▶ _To do_
Search the records for the word "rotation" and report each line that has it.

▶ _Dataset entries_
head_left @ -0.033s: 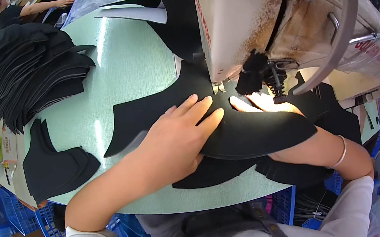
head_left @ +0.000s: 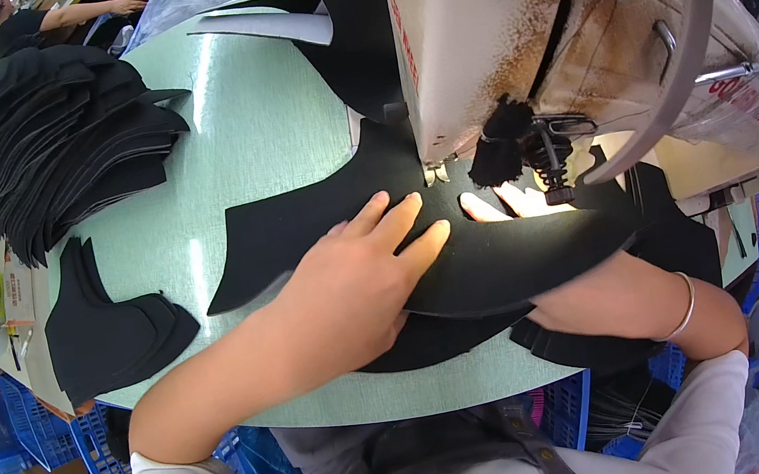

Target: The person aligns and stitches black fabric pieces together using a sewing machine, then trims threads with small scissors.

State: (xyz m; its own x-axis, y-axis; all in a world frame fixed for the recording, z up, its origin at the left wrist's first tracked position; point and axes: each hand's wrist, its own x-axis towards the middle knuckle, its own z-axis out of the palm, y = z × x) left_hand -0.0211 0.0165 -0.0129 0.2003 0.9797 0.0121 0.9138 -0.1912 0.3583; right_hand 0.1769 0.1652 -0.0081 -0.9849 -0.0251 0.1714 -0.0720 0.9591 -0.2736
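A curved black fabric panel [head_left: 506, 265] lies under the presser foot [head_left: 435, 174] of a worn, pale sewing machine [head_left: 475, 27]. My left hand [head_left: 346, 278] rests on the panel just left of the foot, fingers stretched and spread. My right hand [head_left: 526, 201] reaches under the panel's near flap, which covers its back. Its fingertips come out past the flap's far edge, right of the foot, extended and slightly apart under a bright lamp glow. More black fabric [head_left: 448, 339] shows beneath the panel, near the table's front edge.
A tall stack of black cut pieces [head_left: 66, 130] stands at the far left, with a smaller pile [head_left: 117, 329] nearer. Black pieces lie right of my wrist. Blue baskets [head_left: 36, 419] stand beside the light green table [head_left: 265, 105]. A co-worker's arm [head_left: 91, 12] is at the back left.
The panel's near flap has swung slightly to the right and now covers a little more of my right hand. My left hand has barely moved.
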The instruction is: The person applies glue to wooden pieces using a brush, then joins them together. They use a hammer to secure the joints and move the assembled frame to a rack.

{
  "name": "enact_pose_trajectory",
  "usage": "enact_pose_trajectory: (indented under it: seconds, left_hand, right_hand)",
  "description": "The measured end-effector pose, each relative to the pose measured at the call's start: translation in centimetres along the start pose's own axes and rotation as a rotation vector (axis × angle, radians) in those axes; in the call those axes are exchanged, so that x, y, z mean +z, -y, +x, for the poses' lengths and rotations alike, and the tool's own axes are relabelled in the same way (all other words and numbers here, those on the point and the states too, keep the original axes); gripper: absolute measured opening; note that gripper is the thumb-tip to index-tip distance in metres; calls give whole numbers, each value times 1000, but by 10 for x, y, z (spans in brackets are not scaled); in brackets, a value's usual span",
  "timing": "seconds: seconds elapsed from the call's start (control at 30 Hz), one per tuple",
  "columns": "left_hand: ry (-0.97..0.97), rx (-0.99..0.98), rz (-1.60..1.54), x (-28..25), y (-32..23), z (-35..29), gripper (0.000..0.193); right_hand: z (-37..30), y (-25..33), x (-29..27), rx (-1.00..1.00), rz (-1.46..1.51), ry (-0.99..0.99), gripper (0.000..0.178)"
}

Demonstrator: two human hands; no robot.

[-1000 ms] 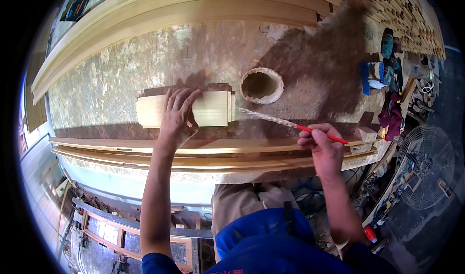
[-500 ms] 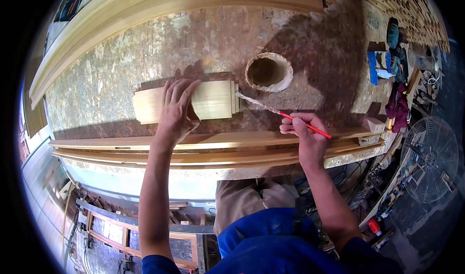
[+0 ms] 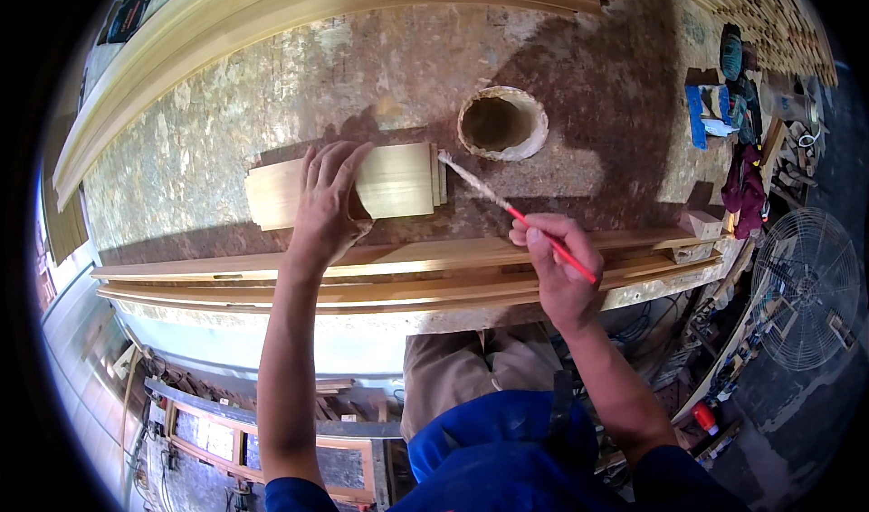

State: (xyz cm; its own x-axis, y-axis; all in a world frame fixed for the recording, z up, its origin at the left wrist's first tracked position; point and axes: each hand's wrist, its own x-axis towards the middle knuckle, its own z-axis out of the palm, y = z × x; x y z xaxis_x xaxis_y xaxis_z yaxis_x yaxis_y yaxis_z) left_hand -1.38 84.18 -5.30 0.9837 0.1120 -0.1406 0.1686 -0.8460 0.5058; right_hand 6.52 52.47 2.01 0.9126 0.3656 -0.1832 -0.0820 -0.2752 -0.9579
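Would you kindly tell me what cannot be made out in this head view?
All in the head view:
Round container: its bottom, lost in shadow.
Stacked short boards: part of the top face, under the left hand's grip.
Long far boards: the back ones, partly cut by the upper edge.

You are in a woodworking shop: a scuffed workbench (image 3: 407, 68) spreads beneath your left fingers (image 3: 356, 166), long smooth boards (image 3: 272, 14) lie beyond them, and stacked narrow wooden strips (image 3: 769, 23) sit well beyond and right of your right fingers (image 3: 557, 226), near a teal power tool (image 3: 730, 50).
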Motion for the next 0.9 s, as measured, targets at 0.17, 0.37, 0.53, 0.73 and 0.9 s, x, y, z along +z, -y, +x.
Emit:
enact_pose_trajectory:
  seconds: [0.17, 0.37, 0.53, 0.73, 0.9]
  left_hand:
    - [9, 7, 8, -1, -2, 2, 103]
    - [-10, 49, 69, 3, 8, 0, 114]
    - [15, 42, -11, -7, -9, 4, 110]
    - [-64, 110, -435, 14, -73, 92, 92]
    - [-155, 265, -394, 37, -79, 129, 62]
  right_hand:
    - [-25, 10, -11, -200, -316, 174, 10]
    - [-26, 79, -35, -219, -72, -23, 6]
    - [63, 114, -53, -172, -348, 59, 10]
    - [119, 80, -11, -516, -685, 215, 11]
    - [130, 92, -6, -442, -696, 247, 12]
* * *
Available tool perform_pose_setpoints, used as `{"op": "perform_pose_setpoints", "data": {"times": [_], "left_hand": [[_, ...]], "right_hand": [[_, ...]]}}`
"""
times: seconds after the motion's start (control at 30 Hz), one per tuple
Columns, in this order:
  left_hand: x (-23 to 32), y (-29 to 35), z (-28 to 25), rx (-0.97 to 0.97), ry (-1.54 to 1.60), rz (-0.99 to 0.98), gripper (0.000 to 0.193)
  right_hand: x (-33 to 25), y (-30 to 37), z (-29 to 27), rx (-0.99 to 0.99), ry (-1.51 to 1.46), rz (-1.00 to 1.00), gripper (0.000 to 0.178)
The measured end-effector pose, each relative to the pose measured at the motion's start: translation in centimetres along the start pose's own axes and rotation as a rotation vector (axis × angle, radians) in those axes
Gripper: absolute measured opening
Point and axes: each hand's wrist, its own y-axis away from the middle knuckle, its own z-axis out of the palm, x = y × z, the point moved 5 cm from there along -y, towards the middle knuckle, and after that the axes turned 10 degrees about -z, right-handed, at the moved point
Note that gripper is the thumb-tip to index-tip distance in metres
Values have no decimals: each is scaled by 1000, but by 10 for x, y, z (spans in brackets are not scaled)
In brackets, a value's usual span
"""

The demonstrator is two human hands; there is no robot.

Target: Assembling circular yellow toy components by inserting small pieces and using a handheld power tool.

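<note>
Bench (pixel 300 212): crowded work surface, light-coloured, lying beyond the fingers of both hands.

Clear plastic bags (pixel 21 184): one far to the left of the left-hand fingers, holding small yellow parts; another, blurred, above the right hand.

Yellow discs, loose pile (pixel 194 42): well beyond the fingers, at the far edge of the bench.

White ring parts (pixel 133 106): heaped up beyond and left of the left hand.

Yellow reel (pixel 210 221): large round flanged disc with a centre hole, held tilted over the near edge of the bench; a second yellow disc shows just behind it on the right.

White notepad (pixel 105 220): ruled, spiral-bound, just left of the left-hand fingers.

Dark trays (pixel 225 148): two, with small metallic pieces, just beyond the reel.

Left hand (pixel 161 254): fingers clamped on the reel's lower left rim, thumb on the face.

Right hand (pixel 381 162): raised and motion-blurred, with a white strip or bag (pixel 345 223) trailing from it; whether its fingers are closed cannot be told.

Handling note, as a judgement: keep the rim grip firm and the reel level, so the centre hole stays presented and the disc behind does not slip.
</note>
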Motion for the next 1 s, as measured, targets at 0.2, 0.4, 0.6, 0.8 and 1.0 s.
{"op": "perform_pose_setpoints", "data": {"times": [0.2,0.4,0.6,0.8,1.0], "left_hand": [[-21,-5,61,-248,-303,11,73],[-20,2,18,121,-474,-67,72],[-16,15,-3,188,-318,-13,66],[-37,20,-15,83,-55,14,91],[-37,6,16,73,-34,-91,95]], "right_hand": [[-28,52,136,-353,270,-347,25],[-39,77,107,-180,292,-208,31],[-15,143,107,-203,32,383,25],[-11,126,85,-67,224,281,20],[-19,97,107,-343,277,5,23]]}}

▶ _Answer for this exercise_
  "description": "The measured end-effector pose, each relative to the pose measured at the call's start: translation in centimetres along the start pose's own axes and rotation as a rotation vector (axis × angle, radians) in those axes; in the call those axes are exchanged, so that x, y, z mean +z, -y, +x, for the poses' lengths and rotations alike, and the tool's own axes are relabelled in the same way (all other words and numbers here, those on the point and the states too, keep the original axes); gripper: absolute measured opening; note that gripper is the thumb-tip to index-tip distance in metres; calls give whole numbers, each value times 1000, but by 10 for x, y, z (spans in brackets are not scaled); in brackets, a value's usual span",
The measured end-effector pose, each relative to the pose measured at the motion's start: translation in centimetres along the start pose's own axes and rotation as a rotation vector (axis × angle, radians) in those axes

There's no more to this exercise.